I did and now my 5DmII and collection of L lenses is growing rather bored. Others will obviously reach different conclusions.


----------



## sanj (Dec 31, 2014)

Above all first ask yourself if you can live without AF and if you shoot mostly low ISO. Because Leica is manual focus only and not so great at high ISO.

Rest follows later.


----------



## Berowne (Dec 31, 2014)

Is Zeiss-Otus worth it - instead of a Canon EF 50/1.4? 

I used Leicaflex for many years (slides, always the same 90mm-Lens). I was never dissapointed about the results wich i saw only weeks later. You know in the moment when you push the button, that the picture is just as you want it. This experience is for me connected with Leica and Kodak. Now Kodak is dead and i do not want to shoot with Velvia. 

I do not have the money for a digital Leica M. But if i had it, the decision would be between FF Canon/Nikon and Otus-Lenses or Leica M-System. The price would be rather the same. The question is obviously not whether it is worth or not. It is rather whether you feel good with a manual focus DSLR or a manual focus Rangefinder. Technically there are advantages in the case of DSLR-Otus Combination. The advantage of the Leica is, that it is small, silent and that it is a Rangefinder. 

Greetings Andy


----------



## Haydn1971 (Dec 31, 2014)

Whilst I accept that some photography gear will provide a better image than Canon/Nikon/Sony/Pentax DSLR's, there will also be a niche market also for products such as Leica that to my thinking don't offer anything significantly more than the rest of the DSLR market runners, but fills a niche that some people buy into for what ever reason. 
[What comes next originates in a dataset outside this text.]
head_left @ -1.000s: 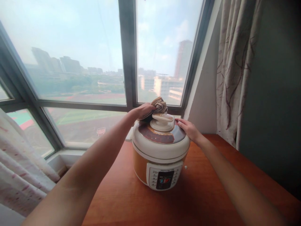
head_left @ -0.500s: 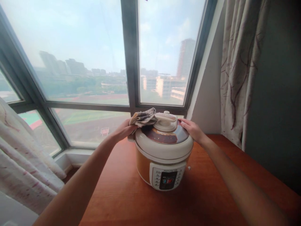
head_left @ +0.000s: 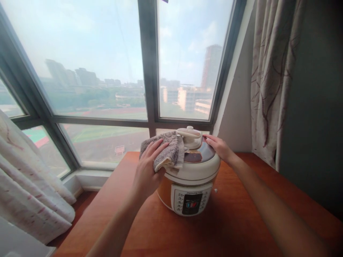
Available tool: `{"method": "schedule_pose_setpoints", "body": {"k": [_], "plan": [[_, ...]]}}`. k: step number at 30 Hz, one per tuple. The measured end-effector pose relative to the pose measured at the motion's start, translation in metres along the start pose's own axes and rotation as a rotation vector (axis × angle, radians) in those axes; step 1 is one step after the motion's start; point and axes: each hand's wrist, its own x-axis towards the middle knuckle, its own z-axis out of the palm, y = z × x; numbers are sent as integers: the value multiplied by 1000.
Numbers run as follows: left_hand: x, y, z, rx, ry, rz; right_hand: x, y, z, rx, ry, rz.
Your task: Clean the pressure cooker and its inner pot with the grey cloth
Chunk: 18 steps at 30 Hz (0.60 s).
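- The wide dark-framed window (head_left: 150, 71) fills the far side, its sill running just behind the back edge of the counter.
- The reddish-brown wooden counter (head_left: 227, 221) stretches from the sill toward the camera; bare wood lies open in front of the cooker and to both sides of it, more to the right than behind.
- A pale patterned curtain (head_left: 270, 78) hangs at the right, its hem coming down near the counter's far right corner; another pale curtain (head_left: 32, 185) bunches low at the left, off the counter's left edge.
- The round cream-and-orange electric pressure cooker (head_left: 191, 185) stands upright on the counter near the back edge, close to the window frame, its control panel (head_left: 190, 205) facing the camera.
- Its brown-topped lid (head_left: 205, 153) is on, with a cream knob handle (head_left: 189, 137) in the middle.
- The left forearm comes up from the lower left, wrist bent, and the left hand (head_left: 147, 171) lies flat with fingers spread and pointing up and right, pressing the cloth against the cooker's left shoulder.
- The right arm reaches straight in from the lower right; the right hand (head_left: 221, 148) rests palm down, fingers loosely extended, on the lid's right rim, gripping nothing.
- The two hands are apart, one on each side of the lid.
- The folded grey-brown cleaning cloth (head_left: 167, 153) drapes over the lid's left edge, touching the knob handle's base, under the left fingers.
- A tiny white speck (head_left: 215, 191) lies on the counter just right of the cooker's base.
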Motion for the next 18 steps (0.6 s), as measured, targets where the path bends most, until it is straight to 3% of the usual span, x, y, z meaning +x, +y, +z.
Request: {"method": "schedule_pose_setpoints", "body": {"k": [7, 12, 18], "plan": [[89, -35, -10, -277, -292, -193, 2, 4, 0, 3, -6, -11], [142, -53, 10, -364, -486, -463, 2, 4, 0, -5, -4, -6], [193, -54, 35, -252, -616, -520, 0, 3, 1, -12, 5, 5]]}}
People look at me in amazement that I've spent £2k on a bit of glass, or £700 on an iPhone rather than a £400 Andriod, we shop a lot at Marks & Spencer's and Waitrose rather than Aldi, ASDA or Lidl, I've had BMW's and Audi's, all of which are my choices partly because I appreciate the small gains in quality but also because I've bought into the lifestyle hype - don't get fooled by the hype, Leica's a great bits of kit, but will they improve you photography ? That's very subjective and something only you will know once you try one ;-)


----------



## ajfotofilmagem (Dec 31, 2014)

Excluding Leica S Medium Format DSLR, The rangefinder cameras are unable to replace DSLR Canon or Nikon, or or perhaps mirrorless Sony.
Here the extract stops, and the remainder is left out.